→ What you will do: Write the listing out again, all of it, word for word.

→ Data segment:
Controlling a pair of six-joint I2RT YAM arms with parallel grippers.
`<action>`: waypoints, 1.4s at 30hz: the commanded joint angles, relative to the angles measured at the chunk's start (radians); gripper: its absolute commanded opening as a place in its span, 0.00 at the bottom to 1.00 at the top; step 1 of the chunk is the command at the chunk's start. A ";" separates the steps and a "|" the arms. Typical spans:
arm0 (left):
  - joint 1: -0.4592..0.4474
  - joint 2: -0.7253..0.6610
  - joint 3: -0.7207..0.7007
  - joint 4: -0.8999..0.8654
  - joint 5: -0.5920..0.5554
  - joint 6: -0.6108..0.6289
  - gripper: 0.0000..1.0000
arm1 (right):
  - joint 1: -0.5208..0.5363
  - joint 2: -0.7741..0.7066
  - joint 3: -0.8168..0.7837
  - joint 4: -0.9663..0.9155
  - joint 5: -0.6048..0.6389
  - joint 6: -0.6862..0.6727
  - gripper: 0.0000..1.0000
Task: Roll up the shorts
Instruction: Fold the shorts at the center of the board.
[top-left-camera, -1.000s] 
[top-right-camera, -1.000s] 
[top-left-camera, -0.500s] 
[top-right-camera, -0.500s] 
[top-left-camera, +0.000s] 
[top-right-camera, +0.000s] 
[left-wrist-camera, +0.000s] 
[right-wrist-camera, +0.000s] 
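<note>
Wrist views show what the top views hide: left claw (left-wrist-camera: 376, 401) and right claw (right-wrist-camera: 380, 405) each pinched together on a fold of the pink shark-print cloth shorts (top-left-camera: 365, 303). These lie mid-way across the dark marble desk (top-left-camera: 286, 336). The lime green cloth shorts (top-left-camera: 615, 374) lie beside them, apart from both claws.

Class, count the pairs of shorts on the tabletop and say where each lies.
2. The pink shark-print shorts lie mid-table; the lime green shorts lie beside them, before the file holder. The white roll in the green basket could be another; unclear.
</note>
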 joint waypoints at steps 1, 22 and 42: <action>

→ Response:
Controlling a pair of six-joint I2RT YAM arms with parallel grippers.
`<action>`: waypoints, 1.4s at 30hz: the commanded joint angles, relative to the angles measured at the chunk's start (radians); gripper: its absolute commanded opening as a place in its span, 0.00 at the bottom to 1.00 at the top; step 1 of the chunk is the command at the chunk's start. A ";" separates the steps and a "|" the arms. Typical spans:
arm0 (left):
  - joint 1: -0.4592..0.4474
  - joint 2: -0.7253..0.6610
  - joint 3: -0.7207..0.7007
  - joint 4: -0.8999..0.8654
  - joint 5: -0.5920..0.5554
  - joint 6: -0.6108..0.6289
  - gripper: 0.0000..1.0000
arm1 (right):
  - joint 1: -0.5208..0.5363
  - joint 2: -0.7741..0.7066
  - joint 3: -0.8168..0.7837
  - joint 4: -0.9663..0.9155
  - joint 5: -0.6048..0.6389
  - joint 6: -0.6862..0.6727
  - gripper: 0.0000..1.0000
Task: Roll up the shorts
Instruction: Fold the shorts at the center of the board.
[top-left-camera, -1.000s] 
[top-right-camera, -1.000s] 
[top-left-camera, -0.500s] 
[top-right-camera, -0.500s] 
[top-left-camera, +0.000s] 
[top-right-camera, +0.000s] 
[left-wrist-camera, +0.000s] 
[right-wrist-camera, +0.000s] 
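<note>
Wrist views show what the top views hide: left claw (left-wrist-camera: 376, 401) and right claw (right-wrist-camera: 380, 405) each pinched together on a fold of the pink shark-print cloth shorts (top-left-camera: 365, 303). These lie mid-way across the dark marble desk (top-left-camera: 286, 336). The lime green cloth shorts (top-left-camera: 615, 374) lie beside them, apart from both claws.

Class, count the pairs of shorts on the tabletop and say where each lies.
2. The pink shark-print shorts lie mid-table; the lime green shorts lie beside them, before the file holder. The white roll in the green basket could be another; unclear.
</note>
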 joint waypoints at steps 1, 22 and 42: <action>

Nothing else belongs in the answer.